R2_C008: in lines 215-217 there is the main result of your work, which is not clearly presented previously because your comments of Figure 4 seem to focus on plots with a much less informative content;
Re: In the revised data analysis, the main result is presented in Figure 5. Kindly refer to the R2_C008 response.
R2_C009. In line 225 write explicitly ”by pprox..”;
Re: corrected
R2_C010. in lines 252-270 you should describe the advantages related with the inclusion of clinical data, improving images referred to intra- or peri-tumoral regions, by including the reference • A ultrasound-based radiomic approach to predict the nodal status in clinically negative breast cancer patients, Scientific Reports (2022);
Re: Text addition Lines 325-328: “ Future studies should be designed to prove the current results, and improve the diagnostic accuracy by including clinical data along information with intra- and peritumoral regions such as in previous prominent research [28].”

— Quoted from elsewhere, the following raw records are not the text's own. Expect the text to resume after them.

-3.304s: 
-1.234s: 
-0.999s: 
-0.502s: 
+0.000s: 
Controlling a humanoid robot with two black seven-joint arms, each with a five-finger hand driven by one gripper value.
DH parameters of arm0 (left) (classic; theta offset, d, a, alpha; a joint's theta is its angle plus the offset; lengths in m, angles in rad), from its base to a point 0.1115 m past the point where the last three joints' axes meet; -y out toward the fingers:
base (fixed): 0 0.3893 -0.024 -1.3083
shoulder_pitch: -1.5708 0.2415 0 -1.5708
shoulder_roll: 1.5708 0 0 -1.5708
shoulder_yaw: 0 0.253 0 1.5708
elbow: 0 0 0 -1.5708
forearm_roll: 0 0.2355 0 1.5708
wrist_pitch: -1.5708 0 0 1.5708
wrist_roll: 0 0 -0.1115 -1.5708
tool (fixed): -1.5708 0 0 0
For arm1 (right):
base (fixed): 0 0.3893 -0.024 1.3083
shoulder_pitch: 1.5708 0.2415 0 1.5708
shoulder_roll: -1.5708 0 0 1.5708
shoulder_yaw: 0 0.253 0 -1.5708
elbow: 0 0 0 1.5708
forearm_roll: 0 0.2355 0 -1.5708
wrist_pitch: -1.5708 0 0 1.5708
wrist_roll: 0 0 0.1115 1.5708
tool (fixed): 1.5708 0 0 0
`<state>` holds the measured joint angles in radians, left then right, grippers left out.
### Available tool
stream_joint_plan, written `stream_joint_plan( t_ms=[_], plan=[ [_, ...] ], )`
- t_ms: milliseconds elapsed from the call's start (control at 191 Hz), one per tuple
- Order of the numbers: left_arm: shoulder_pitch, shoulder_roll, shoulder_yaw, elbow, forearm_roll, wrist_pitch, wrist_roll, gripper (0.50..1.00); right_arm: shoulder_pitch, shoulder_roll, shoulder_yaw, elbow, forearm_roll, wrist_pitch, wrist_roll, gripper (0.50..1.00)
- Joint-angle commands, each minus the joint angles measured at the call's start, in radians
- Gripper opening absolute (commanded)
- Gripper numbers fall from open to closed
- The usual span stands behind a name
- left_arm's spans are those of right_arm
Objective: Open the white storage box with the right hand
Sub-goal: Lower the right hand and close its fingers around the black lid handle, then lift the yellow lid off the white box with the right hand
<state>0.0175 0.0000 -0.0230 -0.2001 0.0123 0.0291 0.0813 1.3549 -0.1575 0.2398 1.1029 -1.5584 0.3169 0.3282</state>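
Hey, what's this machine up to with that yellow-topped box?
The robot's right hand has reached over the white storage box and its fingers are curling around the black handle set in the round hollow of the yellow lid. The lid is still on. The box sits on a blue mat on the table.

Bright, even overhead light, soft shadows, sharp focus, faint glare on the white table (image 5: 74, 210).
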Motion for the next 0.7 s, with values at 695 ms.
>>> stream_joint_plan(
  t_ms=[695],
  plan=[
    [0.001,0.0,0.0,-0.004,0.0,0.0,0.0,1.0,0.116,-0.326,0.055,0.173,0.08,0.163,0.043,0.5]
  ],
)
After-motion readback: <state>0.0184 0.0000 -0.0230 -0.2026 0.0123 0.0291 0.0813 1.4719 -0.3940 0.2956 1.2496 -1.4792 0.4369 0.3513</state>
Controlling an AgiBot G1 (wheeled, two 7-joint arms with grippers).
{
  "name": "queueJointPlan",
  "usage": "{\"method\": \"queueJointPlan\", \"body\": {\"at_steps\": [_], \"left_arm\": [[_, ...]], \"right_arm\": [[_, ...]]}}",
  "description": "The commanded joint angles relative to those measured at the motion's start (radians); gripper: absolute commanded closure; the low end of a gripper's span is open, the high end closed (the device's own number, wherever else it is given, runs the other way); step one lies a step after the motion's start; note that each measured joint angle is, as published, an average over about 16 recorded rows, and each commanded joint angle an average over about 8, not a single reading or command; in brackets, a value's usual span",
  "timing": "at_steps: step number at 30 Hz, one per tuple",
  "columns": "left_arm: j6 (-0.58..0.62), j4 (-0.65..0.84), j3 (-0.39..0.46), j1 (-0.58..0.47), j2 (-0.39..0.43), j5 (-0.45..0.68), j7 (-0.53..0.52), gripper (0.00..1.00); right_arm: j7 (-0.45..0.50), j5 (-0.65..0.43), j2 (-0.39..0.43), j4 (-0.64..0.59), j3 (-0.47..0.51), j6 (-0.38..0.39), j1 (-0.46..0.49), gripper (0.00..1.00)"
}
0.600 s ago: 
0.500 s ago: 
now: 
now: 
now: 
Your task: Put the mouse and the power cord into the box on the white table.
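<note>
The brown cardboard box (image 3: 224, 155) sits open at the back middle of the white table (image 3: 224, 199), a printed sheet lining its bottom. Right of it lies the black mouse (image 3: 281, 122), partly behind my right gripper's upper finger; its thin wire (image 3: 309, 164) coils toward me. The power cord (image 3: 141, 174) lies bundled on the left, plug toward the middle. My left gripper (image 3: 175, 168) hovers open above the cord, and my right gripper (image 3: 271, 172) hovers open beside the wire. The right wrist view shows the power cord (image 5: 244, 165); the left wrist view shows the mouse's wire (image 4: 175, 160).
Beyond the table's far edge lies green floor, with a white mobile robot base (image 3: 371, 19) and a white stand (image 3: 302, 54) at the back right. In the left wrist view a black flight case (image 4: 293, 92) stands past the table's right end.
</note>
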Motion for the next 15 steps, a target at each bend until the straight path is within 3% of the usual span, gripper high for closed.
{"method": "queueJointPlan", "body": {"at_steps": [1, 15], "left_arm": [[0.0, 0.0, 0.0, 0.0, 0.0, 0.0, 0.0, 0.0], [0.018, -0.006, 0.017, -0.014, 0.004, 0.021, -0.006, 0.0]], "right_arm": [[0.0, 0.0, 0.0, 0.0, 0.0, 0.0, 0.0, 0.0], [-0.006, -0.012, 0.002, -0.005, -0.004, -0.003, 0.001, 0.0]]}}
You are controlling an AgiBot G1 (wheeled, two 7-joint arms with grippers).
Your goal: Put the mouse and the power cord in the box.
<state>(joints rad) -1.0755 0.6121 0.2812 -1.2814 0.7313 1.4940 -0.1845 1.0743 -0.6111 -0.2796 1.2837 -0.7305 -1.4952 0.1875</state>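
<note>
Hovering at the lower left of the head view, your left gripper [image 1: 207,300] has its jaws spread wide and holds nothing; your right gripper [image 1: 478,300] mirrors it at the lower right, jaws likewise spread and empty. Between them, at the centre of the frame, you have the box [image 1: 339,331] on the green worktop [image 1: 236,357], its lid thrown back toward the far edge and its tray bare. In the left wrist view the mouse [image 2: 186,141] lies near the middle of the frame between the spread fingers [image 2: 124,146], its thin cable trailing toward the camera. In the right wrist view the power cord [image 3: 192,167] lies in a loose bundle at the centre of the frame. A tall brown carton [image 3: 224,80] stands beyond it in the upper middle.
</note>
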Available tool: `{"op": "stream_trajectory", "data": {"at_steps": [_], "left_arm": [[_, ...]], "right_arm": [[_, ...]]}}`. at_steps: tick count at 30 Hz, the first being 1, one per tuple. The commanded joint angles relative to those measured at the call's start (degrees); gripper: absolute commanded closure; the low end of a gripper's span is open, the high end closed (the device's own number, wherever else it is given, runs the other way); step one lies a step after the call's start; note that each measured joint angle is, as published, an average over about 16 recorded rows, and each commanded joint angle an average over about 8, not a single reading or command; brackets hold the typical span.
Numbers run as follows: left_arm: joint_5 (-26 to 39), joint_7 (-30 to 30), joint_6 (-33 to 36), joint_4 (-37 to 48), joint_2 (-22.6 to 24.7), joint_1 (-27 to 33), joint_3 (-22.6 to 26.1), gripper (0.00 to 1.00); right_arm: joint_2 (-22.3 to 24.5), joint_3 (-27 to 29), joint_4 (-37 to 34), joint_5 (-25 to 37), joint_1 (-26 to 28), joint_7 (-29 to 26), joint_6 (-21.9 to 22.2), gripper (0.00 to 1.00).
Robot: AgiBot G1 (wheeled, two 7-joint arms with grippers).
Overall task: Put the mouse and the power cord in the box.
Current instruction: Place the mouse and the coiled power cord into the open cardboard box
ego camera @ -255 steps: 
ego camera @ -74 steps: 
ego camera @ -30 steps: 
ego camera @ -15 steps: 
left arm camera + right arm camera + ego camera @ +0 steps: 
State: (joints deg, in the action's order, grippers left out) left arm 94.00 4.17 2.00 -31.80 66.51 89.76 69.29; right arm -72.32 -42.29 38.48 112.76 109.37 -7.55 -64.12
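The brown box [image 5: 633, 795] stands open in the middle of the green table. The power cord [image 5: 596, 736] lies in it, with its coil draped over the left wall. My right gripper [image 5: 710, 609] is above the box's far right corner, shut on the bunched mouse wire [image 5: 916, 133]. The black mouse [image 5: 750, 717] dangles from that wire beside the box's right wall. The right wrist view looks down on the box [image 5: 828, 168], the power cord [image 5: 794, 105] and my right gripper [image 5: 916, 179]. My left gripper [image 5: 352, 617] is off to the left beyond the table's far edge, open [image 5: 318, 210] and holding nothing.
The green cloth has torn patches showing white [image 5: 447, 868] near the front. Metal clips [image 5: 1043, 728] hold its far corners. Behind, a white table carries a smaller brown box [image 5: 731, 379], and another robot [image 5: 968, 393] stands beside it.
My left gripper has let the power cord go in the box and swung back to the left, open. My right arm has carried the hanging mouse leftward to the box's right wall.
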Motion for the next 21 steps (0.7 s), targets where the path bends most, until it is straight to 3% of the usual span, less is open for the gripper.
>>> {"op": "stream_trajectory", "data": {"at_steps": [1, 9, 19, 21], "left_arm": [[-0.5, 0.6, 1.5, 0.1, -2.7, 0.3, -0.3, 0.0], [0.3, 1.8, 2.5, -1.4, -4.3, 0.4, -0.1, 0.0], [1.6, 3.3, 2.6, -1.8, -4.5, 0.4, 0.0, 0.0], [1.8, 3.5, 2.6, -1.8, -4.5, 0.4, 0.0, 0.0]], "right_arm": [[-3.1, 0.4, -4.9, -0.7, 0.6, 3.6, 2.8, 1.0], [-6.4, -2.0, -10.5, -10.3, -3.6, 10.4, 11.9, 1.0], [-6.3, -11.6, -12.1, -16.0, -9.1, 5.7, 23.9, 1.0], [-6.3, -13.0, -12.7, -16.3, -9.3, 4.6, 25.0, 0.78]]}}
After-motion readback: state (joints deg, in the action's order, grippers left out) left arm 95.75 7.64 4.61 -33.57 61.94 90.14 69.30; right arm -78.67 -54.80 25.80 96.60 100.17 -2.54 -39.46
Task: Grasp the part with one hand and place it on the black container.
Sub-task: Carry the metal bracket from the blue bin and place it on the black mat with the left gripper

- in Conclusions you should quantify more precisely your ”improved discriminative ability”.
Re: text was updated, Lines 420-422: “ The RGB histogram evaluation could improve the standalone diagnostic accuracy of the SWE for breast tumors by 28% based on the ROC analysis (Youden index). Future studies should be designed to prove the current results, and improve the diagnostic accuracy by including clinical data along information with intra- and peritumoral regions “
Author Response File: Author Response.pdf
Round 2
Reviewer 2 Report
The authors addressed the requirements for publication.